» **WHAT YOU NEED TO DO**: What you return should match the data below exactly, line for line.

» **INFORMATION SUPPLIED**:
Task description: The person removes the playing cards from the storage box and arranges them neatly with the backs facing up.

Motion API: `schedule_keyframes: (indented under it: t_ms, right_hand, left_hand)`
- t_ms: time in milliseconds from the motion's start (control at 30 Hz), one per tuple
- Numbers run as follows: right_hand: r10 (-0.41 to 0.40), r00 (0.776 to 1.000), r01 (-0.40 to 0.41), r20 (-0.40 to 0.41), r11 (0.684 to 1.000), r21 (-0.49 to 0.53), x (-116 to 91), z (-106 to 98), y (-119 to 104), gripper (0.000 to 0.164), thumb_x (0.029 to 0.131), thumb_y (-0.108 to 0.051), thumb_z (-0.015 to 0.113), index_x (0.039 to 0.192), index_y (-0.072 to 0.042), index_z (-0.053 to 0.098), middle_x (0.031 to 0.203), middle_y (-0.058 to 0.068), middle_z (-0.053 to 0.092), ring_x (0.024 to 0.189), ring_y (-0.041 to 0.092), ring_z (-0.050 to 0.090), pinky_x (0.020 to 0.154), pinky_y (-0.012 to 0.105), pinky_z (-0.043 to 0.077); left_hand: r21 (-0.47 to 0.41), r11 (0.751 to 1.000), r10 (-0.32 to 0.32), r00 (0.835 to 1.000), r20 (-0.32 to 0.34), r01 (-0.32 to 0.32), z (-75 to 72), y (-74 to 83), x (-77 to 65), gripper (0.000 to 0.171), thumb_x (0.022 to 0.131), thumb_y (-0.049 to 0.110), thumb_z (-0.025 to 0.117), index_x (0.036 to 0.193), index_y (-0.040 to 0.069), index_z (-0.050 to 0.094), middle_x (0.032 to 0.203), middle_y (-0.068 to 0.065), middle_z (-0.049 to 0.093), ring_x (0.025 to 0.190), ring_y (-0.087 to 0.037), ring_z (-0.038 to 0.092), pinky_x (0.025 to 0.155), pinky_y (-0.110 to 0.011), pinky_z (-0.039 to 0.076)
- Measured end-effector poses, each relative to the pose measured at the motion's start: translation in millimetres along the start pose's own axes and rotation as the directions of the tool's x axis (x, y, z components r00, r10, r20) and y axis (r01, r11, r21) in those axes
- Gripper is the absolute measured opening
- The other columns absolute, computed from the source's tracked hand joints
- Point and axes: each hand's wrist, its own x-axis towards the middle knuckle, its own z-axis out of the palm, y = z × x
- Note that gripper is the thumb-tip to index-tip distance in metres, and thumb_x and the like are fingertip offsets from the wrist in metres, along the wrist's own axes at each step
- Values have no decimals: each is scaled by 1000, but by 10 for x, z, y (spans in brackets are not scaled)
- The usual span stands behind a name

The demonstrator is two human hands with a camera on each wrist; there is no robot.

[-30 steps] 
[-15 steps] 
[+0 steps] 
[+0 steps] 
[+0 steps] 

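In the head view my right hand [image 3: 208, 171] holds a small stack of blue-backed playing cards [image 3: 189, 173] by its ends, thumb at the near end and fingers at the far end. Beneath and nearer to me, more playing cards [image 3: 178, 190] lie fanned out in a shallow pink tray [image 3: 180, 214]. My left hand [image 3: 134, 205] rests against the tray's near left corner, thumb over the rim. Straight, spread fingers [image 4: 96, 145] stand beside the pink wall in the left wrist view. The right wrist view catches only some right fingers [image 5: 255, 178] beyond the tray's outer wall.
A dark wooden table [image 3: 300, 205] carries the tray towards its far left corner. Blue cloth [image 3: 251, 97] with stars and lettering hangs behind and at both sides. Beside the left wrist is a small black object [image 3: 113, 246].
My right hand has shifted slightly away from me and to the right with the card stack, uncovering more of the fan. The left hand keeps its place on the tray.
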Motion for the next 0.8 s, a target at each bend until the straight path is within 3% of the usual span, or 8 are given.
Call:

» **ANSWER**:
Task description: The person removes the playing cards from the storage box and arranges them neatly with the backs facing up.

Motion API: `schedule_keyframes: (indented under it: t_ms, right_hand, left_hand)`
- t_ms: time in milliseconds from the motion's start (control at 30 Hz), one per tuple
- Numbers run as follows: right_hand: r10 (-0.41 to 0.40), r00 (0.776 to 1.000), r01 (-0.40 to 0.41), r20 (-0.40 to 0.41), r11 (0.684 to 1.000), r21 (-0.49 to 0.53), x (-116 to 91), z (-106 to 98), y (-119 to 104), gripper (0.000 to 0.164), thumb_x (0.029 to 0.131), thumb_y (-0.108 to 0.051), thumb_z (-0.015 to 0.113), index_x (0.039 to 0.192), index_y (-0.072 to 0.042), index_z (-0.053 to 0.098), middle_x (0.031 to 0.203), middle_y (-0.058 to 0.068), middle_z (-0.053 to 0.092), ring_x (0.024 to 0.189), ring_y (-0.041 to 0.092), ring_z (-0.050 to 0.090), pinky_x (0.020 to 0.154), pinky_y (-0.012 to 0.105), pinky_z (-0.043 to 0.077); left_hand: r21 (-0.47 to 0.41), r11 (0.751 to 1.000), r10 (-0.32 to 0.32), r00 (0.835 to 1.000), r20 (-0.32 to 0.34), r01 (-0.32 to 0.32), z (-75 to 72), y (-74 to 83), x (-77 to 65), gripper (0.000 to 0.171), thumb_x (0.022 to 0.131), thumb_y (-0.049 to 0.110), thumb_z (-0.025 to 0.117), index_x (0.036 to 0.193), index_y (-0.040 to 0.069), index_z (-0.050 to 0.094), middle_x (0.032 to 0.203), middle_y (-0.068 to 0.065), middle_z (-0.049 to 0.093), ring_x (0.025 to 0.190), ring_y (-0.087 to 0.037), ring_z (-0.038 to 0.092), pinky_x (0.025 to 0.155), pinky_y (-0.110 to 0.011), pinky_z (-0.039 to 0.076)
- Measured end-effector poses, each relative to the pose measured at the motion's start: translation in millimetres along the start pose's own axes and rotation as the directions of the tool's x axis (x, y, z components r00, r10, r20) and y axis (r01, r11, r21) in those axes
- Gripper is the absolute measured opening
- The other columns absolute, computed from the source's tracked hand joints
- Point and axes: each hand's wrist, its own x-axis towards the middle knuckle, its own z-axis out of the palm, y = z × x
- Note that gripper is the thumb-tip to index-tip distance in metres, and thumb_x and the like are fingertip offsets from the wrist in metres, along the wrist's own axes at each step
- Values have no decimals: each is scaled by 1000, but by 10 for x, z, y (spans in brackets are not scaled)
- The usual span stands behind a name

The demonstrator is two human hands with a camera on each wrist; there is no robot.

[-30 steps] 
[-15 steps] 
[+0 steps] 
[+0 steps] 
[+0 steps] 

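In the head view my right hand [image 3: 208, 171] holds a small stack of blue-backed playing cards [image 3: 189, 173] by its ends, thumb at the near end and fingers at the far end. Beneath and nearer to me, more playing cards [image 3: 178, 190] lie fanned out in a shallow pink tray [image 3: 180, 214]. My left hand [image 3: 134, 205] rests against the tray's near left corner, thumb over the rim. Straight, spread fingers [image 4: 96, 145] stand beside the pink wall in the left wrist view. The right wrist view catches only some right fingers [image 5: 255, 178] beyond the tray's outer wall.
A dark wooden table [image 3: 300, 205] carries the tray towards its far left corner. Blue cloth [image 3: 251, 97] with stars and lettering hangs behind and at both sides. Beside the left wrist is a small black object [image 3: 113, 246].
My right hand has shifted slightly away from me and to the right with the card stack, uncovering more of the fan. The left hand keeps its place on the tray.
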Motion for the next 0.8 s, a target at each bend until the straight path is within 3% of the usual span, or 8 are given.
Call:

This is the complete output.